You are the FIRST PERSON in 44 years that I've ever heard had any sort of foliage phobia!

 
At 5:08 PM, Blogger Jeanne said...

And, no, I do not watch "Lost". Ever.

 
At 10:56 PM, Blogger Ms. Lori said...

Michele! Ohmygod! So good to see you!

Vegas, BTW, tastes like chicken gravy mixed with some kind of seed -- pumpkin, maybe? I dunno. But it's definitely chicken gravyish and seedy.

Oh, and it's WAYNE NEWTON you're thinking of, dear. WAYNEFUCKINGNEWTON! You beat his ass in arm wrestling! How could you forget?!

Carol, have you lost your mind? ;-)

Jeanne, I loathe large, veiny plants as well, but they do not put fear in my soul like the fern does.

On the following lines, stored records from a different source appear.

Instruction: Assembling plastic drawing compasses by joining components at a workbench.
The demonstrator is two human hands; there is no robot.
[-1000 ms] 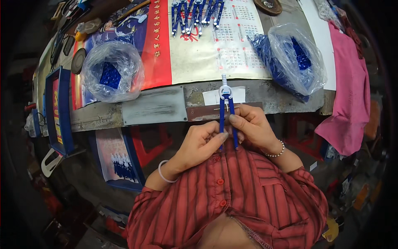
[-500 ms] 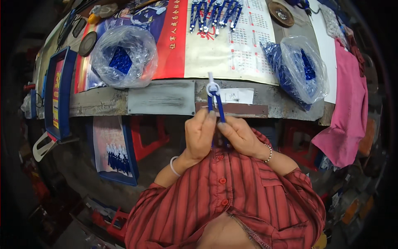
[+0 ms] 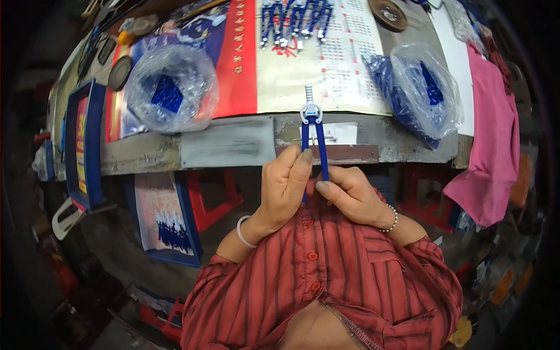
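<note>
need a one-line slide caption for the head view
Left hand and right hand hold a blue compass by its legs before a table, more compasses lying on a poster.

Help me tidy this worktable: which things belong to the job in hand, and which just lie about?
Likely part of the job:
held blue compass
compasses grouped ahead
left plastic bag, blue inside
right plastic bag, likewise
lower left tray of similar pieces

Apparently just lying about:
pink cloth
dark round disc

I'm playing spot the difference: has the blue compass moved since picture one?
Yes, the blue compass moved up the picture: its round head now overlaps the lower edge of the calendar, instead of sitting below it.
</note>
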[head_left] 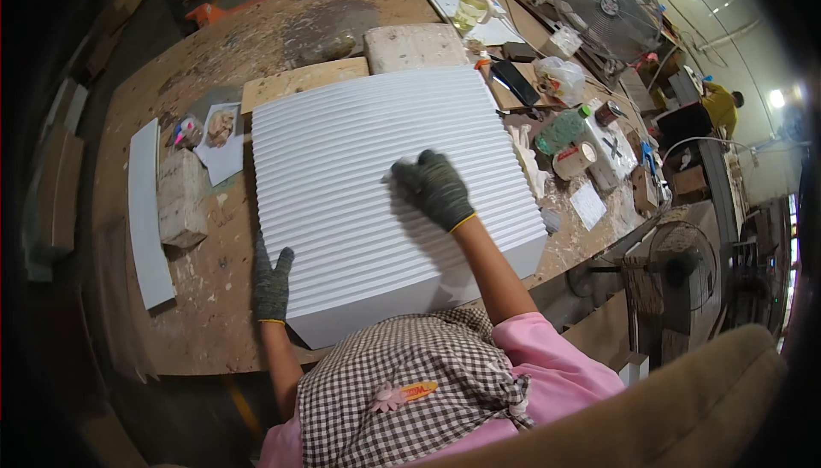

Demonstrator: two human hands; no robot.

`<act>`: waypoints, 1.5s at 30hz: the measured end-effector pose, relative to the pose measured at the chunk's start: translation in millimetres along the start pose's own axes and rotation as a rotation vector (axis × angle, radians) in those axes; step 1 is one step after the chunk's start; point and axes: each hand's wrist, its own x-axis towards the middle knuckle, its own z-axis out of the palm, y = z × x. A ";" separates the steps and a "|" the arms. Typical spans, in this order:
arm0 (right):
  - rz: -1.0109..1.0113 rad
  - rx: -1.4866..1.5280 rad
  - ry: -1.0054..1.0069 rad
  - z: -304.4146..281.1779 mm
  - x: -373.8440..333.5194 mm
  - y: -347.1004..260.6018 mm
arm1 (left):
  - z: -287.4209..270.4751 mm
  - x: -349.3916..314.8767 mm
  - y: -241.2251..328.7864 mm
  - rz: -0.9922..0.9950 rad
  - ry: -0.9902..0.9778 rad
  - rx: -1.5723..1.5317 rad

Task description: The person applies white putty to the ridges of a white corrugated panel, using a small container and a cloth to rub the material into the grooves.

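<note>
Ribbed white panel [359, 135], smooth and matt; beneath it, rough wooden workbench [221, 284]; on it, knitted cloth glove [434, 190]; right of it, glossy plastic bottle [562, 131]

We count one ribbed panel [368, 135], one right hand [434, 190] on it and one left hand [274, 284] at its left edge; left of it, one block [181, 199] and one white strip [149, 211]; beyond it, a second block [415, 47] and one green-capped bottle [474, 8]; right of it, a second bottle [560, 131] and two fans [609, 8] [680, 267].

A round white light [776, 98] glares at far right. The white, ridged rectangular panel [342, 169] is brightly lit, softly shadowed. Fisheye distortion bends the dark rim.
</note>
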 end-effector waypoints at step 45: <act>-0.276 0.221 -0.140 47.8 32.4 -161.3 | 11.6 -70.6 -5.0 0.084 0.188 -0.272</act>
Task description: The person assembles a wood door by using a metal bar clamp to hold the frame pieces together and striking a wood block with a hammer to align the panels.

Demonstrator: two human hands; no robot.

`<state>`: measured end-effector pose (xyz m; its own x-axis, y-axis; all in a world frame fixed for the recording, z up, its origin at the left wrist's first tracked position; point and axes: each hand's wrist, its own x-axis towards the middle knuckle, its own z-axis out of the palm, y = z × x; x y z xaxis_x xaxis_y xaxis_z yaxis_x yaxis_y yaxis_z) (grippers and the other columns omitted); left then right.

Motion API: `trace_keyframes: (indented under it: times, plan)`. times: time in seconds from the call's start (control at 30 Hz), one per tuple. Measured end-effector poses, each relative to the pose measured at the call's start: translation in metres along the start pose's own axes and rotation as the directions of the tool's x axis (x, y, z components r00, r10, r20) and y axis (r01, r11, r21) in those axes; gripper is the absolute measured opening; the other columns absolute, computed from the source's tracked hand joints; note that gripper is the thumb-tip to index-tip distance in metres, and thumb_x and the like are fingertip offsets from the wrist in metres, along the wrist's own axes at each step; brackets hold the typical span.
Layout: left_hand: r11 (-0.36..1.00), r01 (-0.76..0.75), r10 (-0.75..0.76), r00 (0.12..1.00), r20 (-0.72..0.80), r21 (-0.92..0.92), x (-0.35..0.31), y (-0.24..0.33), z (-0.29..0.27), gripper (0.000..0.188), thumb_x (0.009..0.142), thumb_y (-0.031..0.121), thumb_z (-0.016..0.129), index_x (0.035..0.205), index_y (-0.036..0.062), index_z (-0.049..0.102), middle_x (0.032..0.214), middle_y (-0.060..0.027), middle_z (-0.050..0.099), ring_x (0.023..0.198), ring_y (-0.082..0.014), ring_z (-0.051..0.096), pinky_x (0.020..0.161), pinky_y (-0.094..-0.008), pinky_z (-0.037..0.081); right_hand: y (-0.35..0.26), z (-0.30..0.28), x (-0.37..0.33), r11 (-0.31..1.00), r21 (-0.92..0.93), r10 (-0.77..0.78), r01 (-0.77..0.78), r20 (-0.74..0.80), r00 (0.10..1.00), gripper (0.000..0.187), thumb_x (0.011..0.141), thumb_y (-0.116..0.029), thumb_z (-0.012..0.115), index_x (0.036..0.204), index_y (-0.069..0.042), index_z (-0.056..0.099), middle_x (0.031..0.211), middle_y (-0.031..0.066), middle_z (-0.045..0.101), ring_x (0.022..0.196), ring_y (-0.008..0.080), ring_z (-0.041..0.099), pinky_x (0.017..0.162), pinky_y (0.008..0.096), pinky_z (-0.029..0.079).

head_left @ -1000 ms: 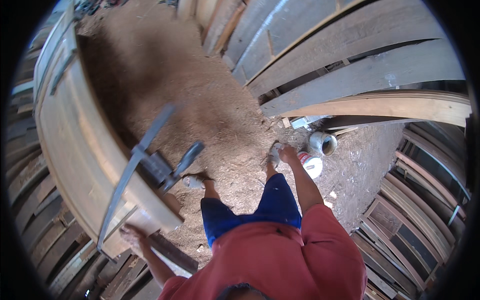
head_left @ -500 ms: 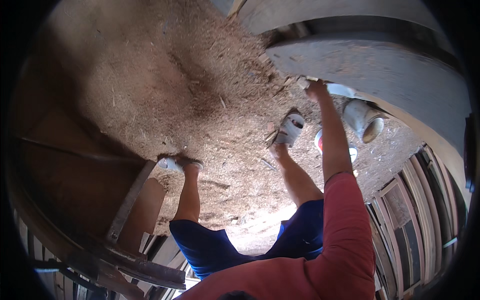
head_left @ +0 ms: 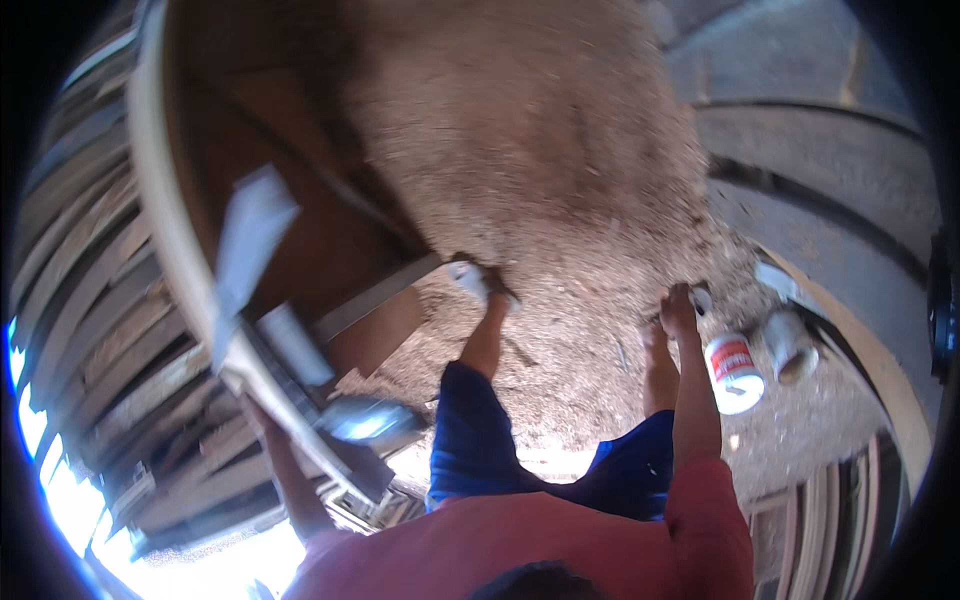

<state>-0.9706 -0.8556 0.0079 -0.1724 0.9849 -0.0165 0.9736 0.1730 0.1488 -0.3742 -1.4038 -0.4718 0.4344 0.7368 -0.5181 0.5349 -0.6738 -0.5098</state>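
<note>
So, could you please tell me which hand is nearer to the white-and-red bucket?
The right hand: in the picture it is just above and left of the white-and-red bucket. The left hand is far to the left, at the wooden piece.

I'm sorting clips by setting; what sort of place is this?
Probably a woodworking shop: long brown-grey wooden boards are stacked at the left, a brown floor looks strewn with wood shavings, and a blurred grey, apparently metal clamp sits at a large brown wooden piece.
</note>
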Motion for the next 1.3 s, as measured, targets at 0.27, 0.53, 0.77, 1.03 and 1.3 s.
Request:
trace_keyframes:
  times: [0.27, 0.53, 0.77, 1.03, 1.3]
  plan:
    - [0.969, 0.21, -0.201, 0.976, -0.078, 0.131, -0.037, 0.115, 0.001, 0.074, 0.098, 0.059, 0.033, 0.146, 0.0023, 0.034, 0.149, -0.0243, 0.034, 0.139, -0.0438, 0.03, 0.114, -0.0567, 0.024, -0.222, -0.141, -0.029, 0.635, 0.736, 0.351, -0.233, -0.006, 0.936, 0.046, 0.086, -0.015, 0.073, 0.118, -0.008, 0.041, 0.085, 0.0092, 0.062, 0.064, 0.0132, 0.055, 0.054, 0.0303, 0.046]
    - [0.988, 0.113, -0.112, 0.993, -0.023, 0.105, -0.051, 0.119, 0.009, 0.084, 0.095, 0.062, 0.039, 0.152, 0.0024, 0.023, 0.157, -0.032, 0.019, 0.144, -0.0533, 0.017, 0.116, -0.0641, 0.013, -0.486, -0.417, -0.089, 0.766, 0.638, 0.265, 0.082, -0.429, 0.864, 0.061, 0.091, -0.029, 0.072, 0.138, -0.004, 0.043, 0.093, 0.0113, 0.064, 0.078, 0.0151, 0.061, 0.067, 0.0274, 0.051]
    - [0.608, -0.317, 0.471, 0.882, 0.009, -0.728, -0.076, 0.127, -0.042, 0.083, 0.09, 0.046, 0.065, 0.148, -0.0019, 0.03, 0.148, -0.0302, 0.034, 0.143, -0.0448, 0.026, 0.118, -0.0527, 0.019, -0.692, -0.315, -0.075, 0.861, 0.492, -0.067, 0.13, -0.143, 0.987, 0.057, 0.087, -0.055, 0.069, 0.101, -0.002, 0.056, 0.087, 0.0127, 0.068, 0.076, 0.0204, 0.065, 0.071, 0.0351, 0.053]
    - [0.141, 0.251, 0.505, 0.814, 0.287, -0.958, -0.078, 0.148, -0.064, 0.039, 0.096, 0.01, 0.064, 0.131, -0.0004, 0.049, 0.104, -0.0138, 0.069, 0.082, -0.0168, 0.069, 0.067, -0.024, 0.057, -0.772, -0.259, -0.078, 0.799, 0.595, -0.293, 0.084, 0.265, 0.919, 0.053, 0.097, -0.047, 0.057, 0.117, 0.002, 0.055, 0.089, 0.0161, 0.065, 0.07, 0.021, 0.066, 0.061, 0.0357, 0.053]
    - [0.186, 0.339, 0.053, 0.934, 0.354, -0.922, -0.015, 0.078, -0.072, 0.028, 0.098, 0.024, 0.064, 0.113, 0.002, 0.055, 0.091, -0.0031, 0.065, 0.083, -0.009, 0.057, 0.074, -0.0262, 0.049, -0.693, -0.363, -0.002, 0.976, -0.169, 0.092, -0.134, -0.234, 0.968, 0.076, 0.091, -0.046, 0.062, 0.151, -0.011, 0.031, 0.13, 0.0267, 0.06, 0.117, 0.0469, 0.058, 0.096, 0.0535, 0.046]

Hey, let's face our fears and go on a horrible expedition somewhere in deepest Africa!

NOT.

 
At 3:10 PM, Blogger Michele said...

My dearest ms. lori....I thought we agreed to never speak his name again? You know how emotional I get and how my right arm still tingles from the mere memory of that "win."

Oh, and I have missed you. I will be back to visit soon...yes, you have been warned.

 
At 3:05 AM, Blogger Granny said...

I'm with you on the handwriting although my printing is adequate. I don't remember it but I think I started out life as a southpaw and was switched.